How people think and feel about their lives depends on multiple factors, including genes. (iStock Photo)
Highlights
- Three genetic variants associated with how happy a person feels found
- Two genes found with variants associated with depression and its symptoms
- Over 190 researchers from 17 countries analysed data from 300,000 people
Washington:
How happy we feel about life may be encoded in our genes, according to a new global study that identified genetic variants associated with feelings of well-being, depression and neuroticism.
The study is one of the largest on the genes involved in human behaviour. More than 190 researchers in 140 institutions in 17 countries analysed genomic data from nearly 300,000 people.
How people think and feel about their lives depends on multiple factors, including genes.
"We applied advanced statistical analyses and meta-analysed, or combined, results across a large number of studies, which is the most powerful way to conduct this type of genetics research," said Alexis Frazier-Wood, assistant professor at the Texas Children's Hospital in US.
"We found three genetic variants associated with subjective well-being - how happy a person thinks or feels about his or her life," said Frazier-Wood.
"We also found two genes harbouring variants associated with depressive symptoms and 11 genes where variation was associated with neuroticism," she said.
The genetic variants do not determine whether someone develops depressive symptoms, neuroticism or has a poor sense of wellbeing, researchers said.
"Genetics is only one factor that influences these psychological traits.
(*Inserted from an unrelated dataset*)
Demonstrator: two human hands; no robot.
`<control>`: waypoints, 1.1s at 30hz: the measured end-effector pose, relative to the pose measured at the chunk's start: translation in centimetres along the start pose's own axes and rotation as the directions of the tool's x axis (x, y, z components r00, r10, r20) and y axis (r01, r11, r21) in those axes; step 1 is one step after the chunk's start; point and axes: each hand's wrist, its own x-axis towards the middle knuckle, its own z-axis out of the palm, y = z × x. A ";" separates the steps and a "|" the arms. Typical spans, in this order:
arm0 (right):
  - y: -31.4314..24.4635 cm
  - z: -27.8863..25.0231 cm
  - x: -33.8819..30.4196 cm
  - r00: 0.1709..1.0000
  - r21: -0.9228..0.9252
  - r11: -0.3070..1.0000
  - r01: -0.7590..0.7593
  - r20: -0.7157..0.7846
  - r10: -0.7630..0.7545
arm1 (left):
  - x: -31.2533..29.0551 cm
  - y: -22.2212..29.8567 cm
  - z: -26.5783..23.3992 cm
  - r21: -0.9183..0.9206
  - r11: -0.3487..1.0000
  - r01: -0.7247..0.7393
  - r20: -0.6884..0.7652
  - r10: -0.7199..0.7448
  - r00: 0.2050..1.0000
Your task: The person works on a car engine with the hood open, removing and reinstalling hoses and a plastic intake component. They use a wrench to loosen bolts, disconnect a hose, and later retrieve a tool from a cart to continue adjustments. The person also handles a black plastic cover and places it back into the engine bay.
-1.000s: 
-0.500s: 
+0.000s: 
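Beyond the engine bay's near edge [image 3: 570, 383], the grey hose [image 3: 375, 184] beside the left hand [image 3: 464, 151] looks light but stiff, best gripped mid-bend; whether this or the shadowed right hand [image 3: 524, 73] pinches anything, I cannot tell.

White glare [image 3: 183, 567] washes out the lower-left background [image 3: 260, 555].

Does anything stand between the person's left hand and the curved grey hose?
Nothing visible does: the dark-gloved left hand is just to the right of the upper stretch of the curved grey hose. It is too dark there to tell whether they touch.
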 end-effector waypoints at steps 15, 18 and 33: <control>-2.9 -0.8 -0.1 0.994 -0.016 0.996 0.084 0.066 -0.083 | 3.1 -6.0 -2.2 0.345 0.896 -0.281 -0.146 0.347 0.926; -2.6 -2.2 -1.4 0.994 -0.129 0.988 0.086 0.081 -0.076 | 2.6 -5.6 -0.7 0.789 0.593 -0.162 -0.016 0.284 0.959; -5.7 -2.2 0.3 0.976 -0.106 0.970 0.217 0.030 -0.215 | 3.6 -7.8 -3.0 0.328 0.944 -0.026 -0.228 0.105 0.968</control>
The environment is at least as important, and it interacts with the genetic effects," said Daniel Benjamin, associate professor at the University of Southern California Dornsife College of Letters, Arts and Sciences.
The information in this report allows researchers to look at possible ways to study these conditions.
"We can start studying the functions of these genes to begin to understand why biologically some people are more predisposed to feel this way than others," said Frazier-Wood.
The study was published in the journal Nature Genetics.